Personally, I would just take my chances and claim the loss and see if the IRS disallows it.

Marie4454
Mar 16, 2009, 01:01 PM
Thanks again to Five Rings and Scott Gem. I'm going to claim the loss and see what happens. It makes me nervous, though, because if you talk to four people at the IRS, two of them will say it's deductible and two of them will say it's not. So I guess it just depends on who at the IRS looks at my tax return. If anyone else reads this question and has a definitive answer, especially about the "recent case law," please let me know. If I find out anything elsewhere, I'll post it here. I'll also check out the website that Five Rings mentioned.

ScottGem
Mar 16, 2009, 01:05 PM
If you can document that you were told it was deductible, even if the IRS rules against you, then they just will require you pay the extra tax due. But unless your return is unusual, it may never be looked at.

Marie4454
Mar 16, 2009, 01:08 PM
I have printed everything I found online that supports my position, including IRS Pub. 559, p. 16, "Sale of Decedent's Residence." I know there won't be a penalty, but I assume there would still be interest if the loss is disallowed in an audit.

ScottGem
Mar 16, 2009, 01:24 PM
I have printed everything I found online that supports my position, including IRS Pub. 559, p. 16, "Sale of Decedent's Residence." I know there won't be a penalty, but I assume there would still be interest if the loss is disallowed in an audit.

Not necessarily.

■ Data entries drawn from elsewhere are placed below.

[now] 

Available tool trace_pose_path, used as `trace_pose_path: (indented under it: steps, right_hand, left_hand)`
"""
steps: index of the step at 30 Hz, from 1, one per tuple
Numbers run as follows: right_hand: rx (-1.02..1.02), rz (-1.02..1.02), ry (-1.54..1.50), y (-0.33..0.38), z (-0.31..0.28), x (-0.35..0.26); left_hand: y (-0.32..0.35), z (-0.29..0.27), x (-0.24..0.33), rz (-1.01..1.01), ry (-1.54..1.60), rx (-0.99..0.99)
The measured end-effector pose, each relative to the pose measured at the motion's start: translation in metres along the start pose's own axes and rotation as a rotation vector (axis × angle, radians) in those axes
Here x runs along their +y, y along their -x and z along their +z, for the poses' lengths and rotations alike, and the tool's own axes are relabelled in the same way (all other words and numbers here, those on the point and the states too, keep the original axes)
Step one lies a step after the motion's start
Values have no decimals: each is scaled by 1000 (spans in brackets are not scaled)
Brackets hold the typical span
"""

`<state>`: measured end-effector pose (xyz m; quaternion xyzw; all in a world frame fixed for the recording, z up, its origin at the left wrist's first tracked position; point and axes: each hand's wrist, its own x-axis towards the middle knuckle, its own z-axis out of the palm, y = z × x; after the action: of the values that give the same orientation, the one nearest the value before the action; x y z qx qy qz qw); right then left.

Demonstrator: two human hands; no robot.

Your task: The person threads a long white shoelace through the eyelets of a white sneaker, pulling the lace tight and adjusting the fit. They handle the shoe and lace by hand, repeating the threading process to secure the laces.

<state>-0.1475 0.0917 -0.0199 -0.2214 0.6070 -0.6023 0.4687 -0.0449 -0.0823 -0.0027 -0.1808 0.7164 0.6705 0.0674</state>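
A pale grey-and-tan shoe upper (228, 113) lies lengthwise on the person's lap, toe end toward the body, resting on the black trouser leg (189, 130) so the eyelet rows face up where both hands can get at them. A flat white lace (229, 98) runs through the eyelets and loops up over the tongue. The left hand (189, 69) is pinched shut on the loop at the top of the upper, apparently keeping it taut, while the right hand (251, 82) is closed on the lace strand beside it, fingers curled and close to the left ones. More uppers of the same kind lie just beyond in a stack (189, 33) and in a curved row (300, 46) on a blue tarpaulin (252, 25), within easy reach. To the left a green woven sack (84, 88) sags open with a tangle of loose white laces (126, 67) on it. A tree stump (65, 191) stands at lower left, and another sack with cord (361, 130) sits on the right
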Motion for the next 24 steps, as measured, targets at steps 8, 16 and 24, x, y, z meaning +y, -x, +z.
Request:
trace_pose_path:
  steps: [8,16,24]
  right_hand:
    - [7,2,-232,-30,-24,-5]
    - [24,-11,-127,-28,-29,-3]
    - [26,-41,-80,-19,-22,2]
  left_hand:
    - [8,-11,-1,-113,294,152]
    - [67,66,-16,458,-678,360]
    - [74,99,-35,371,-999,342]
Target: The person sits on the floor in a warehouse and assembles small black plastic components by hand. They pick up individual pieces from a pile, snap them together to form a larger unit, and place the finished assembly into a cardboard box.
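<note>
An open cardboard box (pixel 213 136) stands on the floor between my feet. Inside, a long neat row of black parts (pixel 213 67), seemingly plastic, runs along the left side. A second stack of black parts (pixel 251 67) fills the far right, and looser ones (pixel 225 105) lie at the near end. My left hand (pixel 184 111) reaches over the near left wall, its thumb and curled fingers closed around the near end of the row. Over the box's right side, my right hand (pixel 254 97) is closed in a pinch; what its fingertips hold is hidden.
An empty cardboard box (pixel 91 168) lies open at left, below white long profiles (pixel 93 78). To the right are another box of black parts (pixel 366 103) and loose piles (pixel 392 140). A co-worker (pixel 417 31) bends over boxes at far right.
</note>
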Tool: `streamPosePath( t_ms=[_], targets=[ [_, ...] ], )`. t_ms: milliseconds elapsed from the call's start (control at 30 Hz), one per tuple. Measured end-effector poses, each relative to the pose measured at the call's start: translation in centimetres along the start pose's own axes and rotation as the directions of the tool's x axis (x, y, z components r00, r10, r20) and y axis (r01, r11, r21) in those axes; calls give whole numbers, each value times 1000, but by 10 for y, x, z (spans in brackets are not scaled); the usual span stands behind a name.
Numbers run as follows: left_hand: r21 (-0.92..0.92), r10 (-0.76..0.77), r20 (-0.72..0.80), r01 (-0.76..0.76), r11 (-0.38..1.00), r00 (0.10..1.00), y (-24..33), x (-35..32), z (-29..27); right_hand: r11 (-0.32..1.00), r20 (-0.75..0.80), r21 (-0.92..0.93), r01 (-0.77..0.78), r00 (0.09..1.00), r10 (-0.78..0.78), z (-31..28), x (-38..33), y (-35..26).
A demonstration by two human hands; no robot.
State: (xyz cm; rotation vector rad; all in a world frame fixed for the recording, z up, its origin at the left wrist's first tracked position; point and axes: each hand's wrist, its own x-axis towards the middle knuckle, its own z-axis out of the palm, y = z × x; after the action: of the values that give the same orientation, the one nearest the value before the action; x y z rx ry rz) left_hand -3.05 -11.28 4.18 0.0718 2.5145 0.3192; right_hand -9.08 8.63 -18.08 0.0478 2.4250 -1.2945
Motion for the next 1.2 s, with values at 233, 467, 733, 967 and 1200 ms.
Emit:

Interest and penalties are used when someone deliberately tries to cheat. I don't think they would be applied in your case.

Five Rings
Mar 16, 2009, 02:15 PM
I have gone to Legalbitstream and researched "all court cases" under the search term "inherited property".

With 19 cases found and going back to 1990 there is nothing in case law that seems to support the IRS agent's contention regarding " retained character"

Marie4454
Mar 16, 2009, 02:24 PM
Thanks so much for taking the time to do that research. I also looked and didn't find anything. I have a friend who is both an attorney and a CPA. He said that the next time he's at the law library, he will research this issue for me. I'll let all of you know what he finds out, but I don't know when it will be. It's truly amazing the kinds of answers a person gets from the IRS. Imagine this! One agent told me that if I even set foot inside the house after my mother died, it would constitute personal use. I asked her if she thought that if I had investment property that I had held for several years and I wanted to sell it, I could not go inside it to clean, make repairs, and show it to realtors without changing the character of the property to personal use, she said that was right! I asked if she thought that if had a rental property and went inside to fix a leak for the tenant, the property would change from a rental property to personal use property, she wouldn't respond. These are the people our taxes are paying for!

Five Rings
Mar 16, 2009, 05:11 PM
That is why we have the courts, thank God.